Comparative Study of MTCNN and YuNet for Deepfake Detection

M. Tanmay Adithya, C. Tanush, N. Kathyaini, D. Mohit Reddy, G. Mary Swarna Latha

2025

Abstract

In recent years, deepfakes have become a prominent digital threat, raising concerns about the potential harm they can inflict on personal privacy and the fabric of society as trust in visual evidence becomes increasingly compromised. This paper provides an in-depth comparative analysis of MTCNN Vs YuNet face detection algorithms specifically focused on deepfake detection use cases. This work compares several baseline face detection models, systematically integrated into an InceptionResNetV1 model for classification to analyze which preprocessing technique yields the optimal performance for detecting facial manipulation techniques. To demonstrate the efficacy of this method, thorough experimental evaluations were conducted on the newly proposed OpenForensics dataset, which is characterized by diverse cases and rich face-level annotations, leveraging multiple faces in a single image. The results of each of the three reconfigurable system-level implementations are consistent in that the YuNet-based pipeline gives a significant improvement over the MTCNN-based system across all the core performance metrics (accuracy 57.2% vs 52.2%; precision 55.0% vs 51.6%; recall 82.8% vs 81.1%; and F1-score 66.1% vs 63.1%). Moreover, YuNet processes images much faster, at 0.008 seconds per image on average, compared to MTCNN's 0.024 seconds per image, indicating a 3x computational efficiency improvement. The YuNet pipeline also obtains a more accurate Area Under the ROC Curve score (0.624 vs 0.544), which measures the ability to accurately classify authentic and manipulated facial imagery across various classification thresholds.
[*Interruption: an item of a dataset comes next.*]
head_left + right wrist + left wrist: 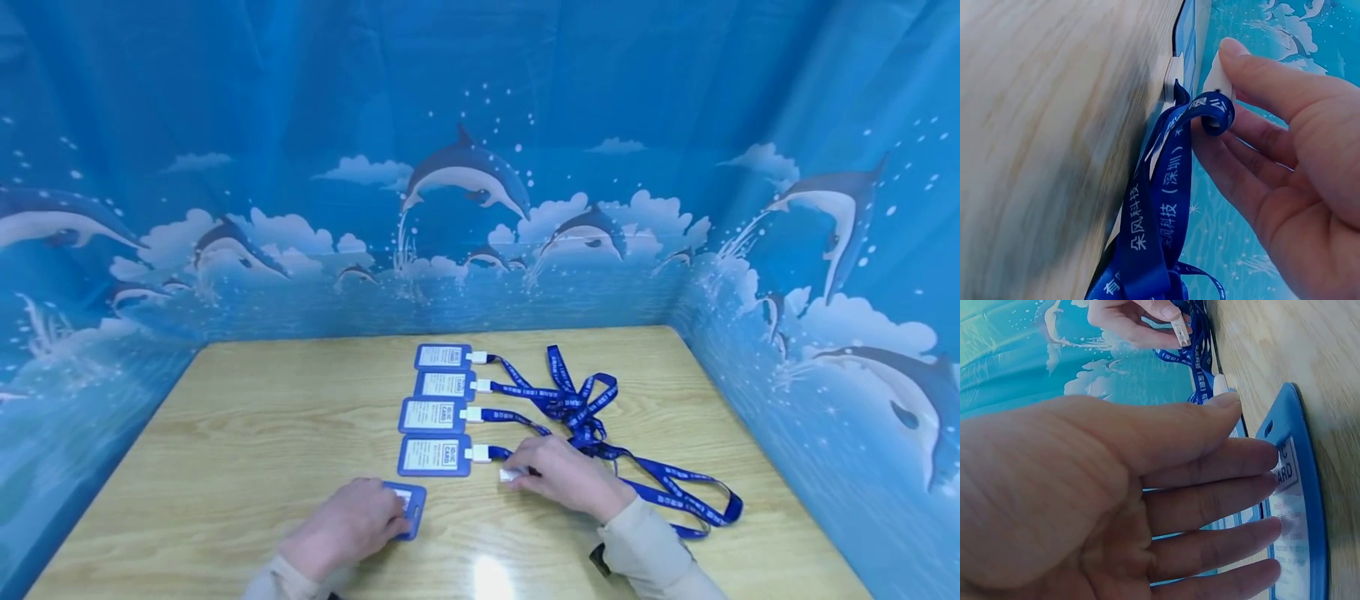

When analyzed more in-depth through confusion matrices, YuNet shows fewer false negatives as well, proving to be more effective at identifying deepfake images correctly. These findings collectively suggest that YuNet's enhanced detection capabilities, coupled with its architecture optimized for low-latency processing, make it significantly more suitable for real-time deepfake detection applications.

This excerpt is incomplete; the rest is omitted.